MyISAM slow COUNT() on large dataset

Questions about the MySQL, PostgreSQL, and most other databases, as well as using it with PHP can be asked here.

Moderator: General Moderators

User avatar
John Cartwright
Site Admin
Posts: 11470
Joined: Tue Dec 23, 2003 2:10 am
Location: Toronto
Contact:

MyISAM slow COUNT() on large dataset

Post by John Cartwright »

As the title suggests, when counting a table with a relatively large amount of rows (over 3 million), the queries are taking over 20 seconds. The query below worked quite well until we hit the 3 million row mark, and am trying to determine what can be done to improve performance. I've never had a simple COUNT() perform so badly for me in the past, so I'm not exactly what the best steps to be are.

I know that I should probably change the type field to a numerical index, but I don't think that would be that much of a problem since there are only 2-3 different values (this will be changed, just potentially more important things on my plate).

Code: Select all

SELECT COUNT(snlist.id) AS count, type
FROM snlist
GROUP BY type

Code: Select all

 
CREATE TABLE IF NOT EXISTS `snlist` (
  `id` int(10) NOT NULL AUTO_INCREMENT,
  `userkey` varchar(100) NOT NULL,
  `type` varchar(6) NOT NULL,
  `created` datetime NOT NULL,
  PRIMARY KEY  (`id`),
  UNIQUE KEY `userkey` (`userkey`),
  KEY `type` (`type`),
) ENGINE=MyISAM  DEFAULT CHARSET=latin1 AUTO_INCREMENT=4594005 ;
An explain seems to not reveal anything out of the ordinary (atleast from my understanding).

Code: Select all

id  select_type     table   type    possible_keys   key     key_len     ref     rows    Extra
1   SIMPLE  snlist   index   NULL    type    8   NULL    3929238     Using index
Any insight is much appreciated, as usual.

Thanks!
User avatar
jaoudestudios
DevNet Resident
Posts: 1483
Joined: Wed Jun 18, 2008 8:32 am
Location: Surrey

Re: MyISAM slow COUNT() on large dataset

Post by jaoudestudios »

If you remove the GROUP BY and type (in the select) it will perform much faster as the statistics of the total rows in the table will be stored in the database engine and it wont need to be calculated.

Then add back in the type (in the select) and see how much longer that takes. Remove it and put back in the GROUP BY and do the same. See which one is the most costly.

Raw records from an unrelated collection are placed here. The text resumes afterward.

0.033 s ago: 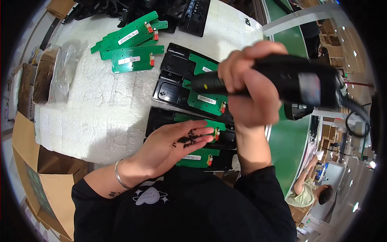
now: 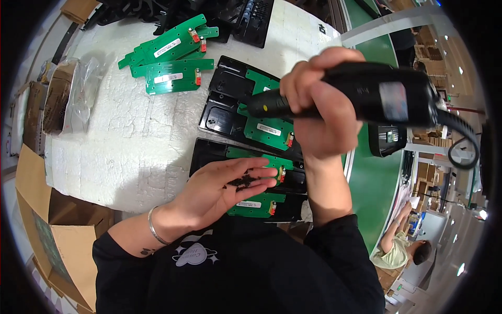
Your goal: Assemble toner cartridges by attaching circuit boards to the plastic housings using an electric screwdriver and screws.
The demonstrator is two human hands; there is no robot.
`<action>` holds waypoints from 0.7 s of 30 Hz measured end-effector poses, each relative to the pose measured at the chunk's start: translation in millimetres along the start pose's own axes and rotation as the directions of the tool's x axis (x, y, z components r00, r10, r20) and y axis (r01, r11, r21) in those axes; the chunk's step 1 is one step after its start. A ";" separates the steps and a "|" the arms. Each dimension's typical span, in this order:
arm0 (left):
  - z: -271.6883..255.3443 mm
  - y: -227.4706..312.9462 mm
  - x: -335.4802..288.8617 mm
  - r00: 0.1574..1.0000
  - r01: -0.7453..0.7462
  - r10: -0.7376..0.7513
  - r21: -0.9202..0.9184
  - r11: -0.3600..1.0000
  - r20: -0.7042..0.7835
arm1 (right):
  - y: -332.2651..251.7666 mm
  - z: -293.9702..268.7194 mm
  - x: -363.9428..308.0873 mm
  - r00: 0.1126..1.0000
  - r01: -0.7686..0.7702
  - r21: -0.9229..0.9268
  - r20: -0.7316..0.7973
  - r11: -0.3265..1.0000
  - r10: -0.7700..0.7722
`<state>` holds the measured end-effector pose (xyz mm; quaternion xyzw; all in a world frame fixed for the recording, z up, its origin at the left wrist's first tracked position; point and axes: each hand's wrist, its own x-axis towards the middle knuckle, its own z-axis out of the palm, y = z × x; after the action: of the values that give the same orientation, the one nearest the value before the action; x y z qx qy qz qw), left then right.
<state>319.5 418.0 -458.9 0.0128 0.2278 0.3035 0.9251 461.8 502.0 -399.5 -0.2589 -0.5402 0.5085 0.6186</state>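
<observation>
My left hand (image 2: 206,189) lies palm up, slightly cupped, with a small heap of black screws (image 2: 243,182) on its palm and fingers. It hovers over black plastic housings fitted with green circuit boards (image 2: 253,205). My right hand (image 2: 327,112) is wrapped round a black corded electric screwdriver (image 2: 366,93), held nearly level. Its nose points left, over the edge of a green circuit board (image 2: 269,140) set in a black housing (image 2: 217,116). Whether the bit touches a screw cannot be made out.
Loose green boards (image 2: 178,78) overlap on the white foam-topped surface (image 2: 120,157). Black plastic parts (image 2: 251,23) are piled at the far edge. Cardboard boxes (image 2: 78,246) stand at the left. Right of me runs a green bench (image 2: 361,183), with another person (image 2: 395,251) beyond.
The screwdriver and my right hand have shifted slightly to the left. My left palm has tilted and its fingers have curled in a little around the screws.
</observation>
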 end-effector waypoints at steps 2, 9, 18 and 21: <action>-6.2 1.3 -3.5 0.999 -0.025 0.021 0.135 0.991 0.028 | 3.4 6.0 4.4 0.999 0.008 -0.200 -0.032 0.980 -0.015; -13.6 2.6 -7.4 0.995 -0.052 0.038 0.148 0.988 0.094 | 10.4 7.6 9.2 0.999 -0.041 -0.275 -0.010 0.961 0.040; -13.4 9.5 -10.7 0.996 -0.084 0.067 0.296 0.951 0.066 | 18.8 10.7 15.6 0.989 -0.023 -0.317 0.129 0.948 0.067; -15.2 7.9 -11.8 0.992 -0.120 0.110 0.209 0.971 0.057 | 17.7 10.1 15.3 0.989 -0.028 -0.316 0.132 0.948 0.073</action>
<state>300.2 416.0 -466.4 0.1314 0.2367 0.3302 0.9042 444.7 519.8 -405.8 -0.3308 -0.6499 0.4490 0.5163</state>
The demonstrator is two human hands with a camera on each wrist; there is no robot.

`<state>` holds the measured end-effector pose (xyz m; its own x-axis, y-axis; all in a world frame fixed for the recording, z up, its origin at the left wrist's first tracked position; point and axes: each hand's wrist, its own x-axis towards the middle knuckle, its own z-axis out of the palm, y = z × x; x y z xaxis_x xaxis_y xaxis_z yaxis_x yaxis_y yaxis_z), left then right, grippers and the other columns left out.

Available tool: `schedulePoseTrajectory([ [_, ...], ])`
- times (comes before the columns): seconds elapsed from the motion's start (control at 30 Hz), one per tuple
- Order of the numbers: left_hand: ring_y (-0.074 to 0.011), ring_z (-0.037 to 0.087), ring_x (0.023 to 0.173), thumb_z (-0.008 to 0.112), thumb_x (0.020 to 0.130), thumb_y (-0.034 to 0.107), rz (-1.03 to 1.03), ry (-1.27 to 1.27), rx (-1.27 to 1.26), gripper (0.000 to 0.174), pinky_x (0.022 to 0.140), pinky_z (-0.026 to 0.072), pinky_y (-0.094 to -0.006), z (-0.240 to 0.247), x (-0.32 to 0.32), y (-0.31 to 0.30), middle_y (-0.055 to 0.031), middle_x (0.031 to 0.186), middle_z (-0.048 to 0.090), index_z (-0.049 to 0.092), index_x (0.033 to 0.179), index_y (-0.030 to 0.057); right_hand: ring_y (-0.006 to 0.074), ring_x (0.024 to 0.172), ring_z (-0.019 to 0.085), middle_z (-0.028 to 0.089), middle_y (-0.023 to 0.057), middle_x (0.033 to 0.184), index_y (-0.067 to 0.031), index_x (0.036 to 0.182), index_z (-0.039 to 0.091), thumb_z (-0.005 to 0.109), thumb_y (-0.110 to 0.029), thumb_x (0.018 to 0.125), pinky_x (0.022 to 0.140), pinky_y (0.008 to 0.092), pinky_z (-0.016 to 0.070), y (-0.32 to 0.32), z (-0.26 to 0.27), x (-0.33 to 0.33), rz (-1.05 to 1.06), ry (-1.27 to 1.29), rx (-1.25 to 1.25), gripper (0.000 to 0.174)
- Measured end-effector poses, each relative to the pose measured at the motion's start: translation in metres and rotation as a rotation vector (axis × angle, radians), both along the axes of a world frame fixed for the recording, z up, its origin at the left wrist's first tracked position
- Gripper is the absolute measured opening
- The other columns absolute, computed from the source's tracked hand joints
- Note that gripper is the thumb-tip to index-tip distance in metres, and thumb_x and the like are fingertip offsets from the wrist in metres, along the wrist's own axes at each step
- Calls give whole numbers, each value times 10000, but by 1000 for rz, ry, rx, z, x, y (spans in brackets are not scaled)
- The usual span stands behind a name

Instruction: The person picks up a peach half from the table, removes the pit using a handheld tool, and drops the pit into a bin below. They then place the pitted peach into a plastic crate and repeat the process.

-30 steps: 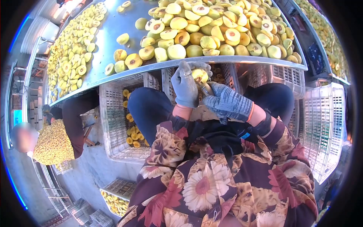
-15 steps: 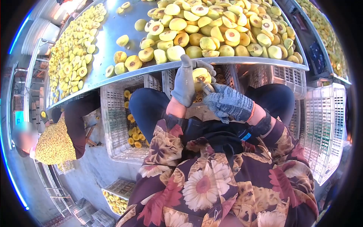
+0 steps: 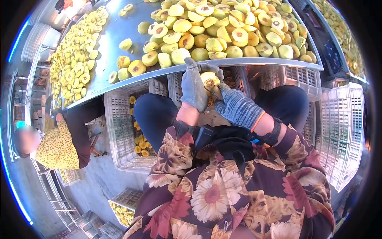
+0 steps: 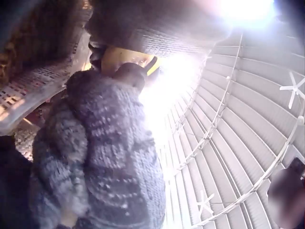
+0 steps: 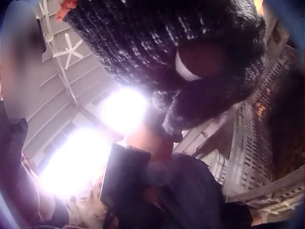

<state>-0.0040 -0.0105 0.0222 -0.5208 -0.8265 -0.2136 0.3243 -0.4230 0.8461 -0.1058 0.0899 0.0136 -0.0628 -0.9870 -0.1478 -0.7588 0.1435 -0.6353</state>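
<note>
In the head view my left hand (image 3: pixel 193 85), in a grey glove, holds a yellow peach half (image 3: pixel 209 79) just below the metal table's edge. The thumb points up; the fingers wrap behind the fruit. My right hand (image 3: pixel 240 104), in a striped knit glove, grips a short pitting tool (image 3: pixel 217 93) by its handle, its working end at the cut face. The left wrist view shows the fruit's underside (image 4: pixel 112 59) and a curved blade (image 4: pixel 152 65) beside it, above the knit glove (image 4: pixel 114 143). In the right wrist view the glove (image 5: pixel 167 52) hides the fruit.
A heap of halved peaches (image 3: pixel 223 32) covers the metal table (image 3: pixel 101 75); another pile (image 3: pixel 75 55) lies left. Below stands a crate (image 3: pixel 119 139) with pitted halves. Another crate (image 3: pixel 340 135) stands right. A person (image 3: pixel 57 147) sits at the left.
My left thumb has lifted off the fruit and points up. The peach half and tool have shifted slightly between my hands. The person at left has moved an arm towards the table.
</note>
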Motion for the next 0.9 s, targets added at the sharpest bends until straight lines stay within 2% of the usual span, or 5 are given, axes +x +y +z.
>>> schedulePoseTrajectory([
  [0.67,-280,577,817,335,961,515,351,411,504,519,771,509,-423,7,1,-3,-125,891,595,532,901,39,303,659,651,622,127,765,-65,1033,536,524,-192,858,502,423,493,22,-21,-12,-100,527,-297,217],
  [0.7,-299,580,843,343,965,491,397,363,445,498,803,505,-452,15,2,2,-129,890,589,523,890,33,319,712,661,633,122,790,-89,1017,563,536,-208,849,539,452,504,22,-33,-16,-95,438,-347,208],
  [0.77,-233,586,889,565,856,195,484,-341,-401,221,819,511,-373,21,22,17,-114,934,588,537,996,27,325,747,665,651,123,836,-97,1007,582,546,-206,843,570,455,513,10,-71,-21,-173,342,-46,200],
  [0.87,-153,590,874,685,682,-138,553,-497,-684,423,774,519,-293,40,46,6,-80,960,608,587,1063,18,317,807,672,676,132,909,-106,998,632,553,-197,848,637,448,523,0,-127,-36,-93,356,126,192],
  [0.9,-153,588,844,652,762,-32,683,-548,-674,223,753,514,-275,58,58,6,-79,945,613,613,973,27,312,828,675,682,135,928,-108,1003,650,552,-190,854,662,446,526,0,-115,-34,-35,348,94,196],
])
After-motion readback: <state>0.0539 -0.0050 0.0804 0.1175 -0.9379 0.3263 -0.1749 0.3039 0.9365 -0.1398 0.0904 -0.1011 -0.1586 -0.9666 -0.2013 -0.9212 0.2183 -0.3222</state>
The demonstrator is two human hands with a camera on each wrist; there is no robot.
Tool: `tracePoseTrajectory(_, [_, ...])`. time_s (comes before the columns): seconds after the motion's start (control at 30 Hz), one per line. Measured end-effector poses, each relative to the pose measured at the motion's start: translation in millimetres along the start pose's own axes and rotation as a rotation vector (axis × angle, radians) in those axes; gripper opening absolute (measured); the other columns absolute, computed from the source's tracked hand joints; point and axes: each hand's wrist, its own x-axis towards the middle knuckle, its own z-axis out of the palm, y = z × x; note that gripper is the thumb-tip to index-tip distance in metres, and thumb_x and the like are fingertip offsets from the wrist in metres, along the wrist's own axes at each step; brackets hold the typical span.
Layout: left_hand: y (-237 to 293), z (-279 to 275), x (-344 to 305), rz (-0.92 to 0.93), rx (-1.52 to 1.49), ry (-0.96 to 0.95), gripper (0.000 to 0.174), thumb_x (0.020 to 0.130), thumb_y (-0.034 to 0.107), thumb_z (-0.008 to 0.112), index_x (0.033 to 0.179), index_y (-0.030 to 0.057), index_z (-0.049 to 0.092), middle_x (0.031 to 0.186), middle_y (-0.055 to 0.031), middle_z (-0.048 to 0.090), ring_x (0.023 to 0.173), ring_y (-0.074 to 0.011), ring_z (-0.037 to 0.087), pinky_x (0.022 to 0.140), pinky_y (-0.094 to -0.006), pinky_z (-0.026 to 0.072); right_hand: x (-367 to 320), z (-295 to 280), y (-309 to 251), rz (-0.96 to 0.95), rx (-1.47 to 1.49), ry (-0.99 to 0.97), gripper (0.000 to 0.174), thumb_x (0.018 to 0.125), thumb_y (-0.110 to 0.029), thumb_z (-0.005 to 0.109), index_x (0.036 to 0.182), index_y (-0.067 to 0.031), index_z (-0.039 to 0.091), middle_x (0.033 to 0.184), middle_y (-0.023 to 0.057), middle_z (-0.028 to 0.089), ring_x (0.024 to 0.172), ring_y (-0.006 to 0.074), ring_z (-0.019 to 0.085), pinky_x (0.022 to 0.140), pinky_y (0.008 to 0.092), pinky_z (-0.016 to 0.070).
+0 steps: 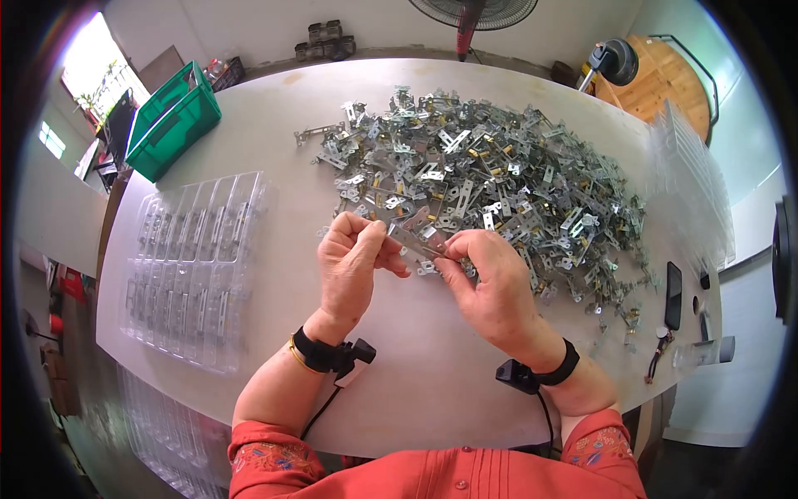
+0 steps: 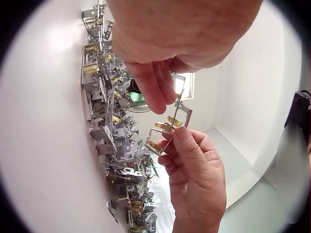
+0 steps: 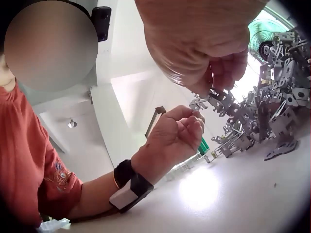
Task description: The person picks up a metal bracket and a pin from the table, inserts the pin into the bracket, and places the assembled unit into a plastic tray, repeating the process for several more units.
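Both hands hold silvery metal brackets in front of a large heap of similar metal parts [image 1: 499,166]. The left hand [image 1: 353,262] pinches the upper left end of a flat bracket [image 1: 407,239] between thumb and forefinger. At its other end the right hand [image 1: 495,287] grips with thumb and fingertips. In the left wrist view the held metal pieces [image 2: 167,124] show brass-coloured inserts, with the right hand [image 2: 197,170] holding them from below. The right wrist view has the held pieces [image 3: 211,101] between the two hands; how many there are cannot be told.
Clear plastic trays [image 1: 195,270] filled with metal parts lie at the left, a green crate [image 1: 174,125] behind them. More clear trays [image 1: 690,183] are stacked at the right. A phone [image 1: 673,295] and a small keyring-like object [image 1: 661,345] lie near the right edge.
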Motion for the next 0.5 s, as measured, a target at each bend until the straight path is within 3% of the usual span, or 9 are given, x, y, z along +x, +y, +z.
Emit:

Post back results as I would be interested to know too. Then we can take it from there.
User avatar
VladSun
DevNet Master
Posts: 4313
Joined: Wed Jun 27, 2007 9:44 am
Location: Sofia, Bulgaria

Re: MyISAM slow COUNT() on large dataset

Post by VladSun »

There is a good manual about optimizing GROUP BY (although it's not suitable for your query IMHO):
http://dev.mysql.com/doc/refman/5.1/en/ ... ation.html

The query below worked quite well until we hit the 3 million row mark, and am trying to determine what can be done to improve performance.
Sounds like you need to tune the MySQL service itself.
http://dev.mysql.com/tech-resources/pre ... index.html
Important MySQL startup options
...
max_heap_table_size Used with GROUP BY
sort_buffer Used with ORDER BY and GROUP BY
PS: I don't like using *char fields for sorting, grouping etc. Can you change the type of `type` to numeric?
There are 10 types of people in this world, those who understand binary and those who don't
User avatar
John Cartwright
Site Admin
Posts: 11470
Joined: Tue Dec 23, 2003 2:10 am
Location: Toronto
Contact:

Re: MyISAM slow COUNT() on large dataset

Post by John Cartwright »

Awesome replies!

@jaoudestudios: We ended up adding another million rows of data, so now we are at 4 million rows in this table. The performance wen't down quite significantly. Here are my latest benchmarks.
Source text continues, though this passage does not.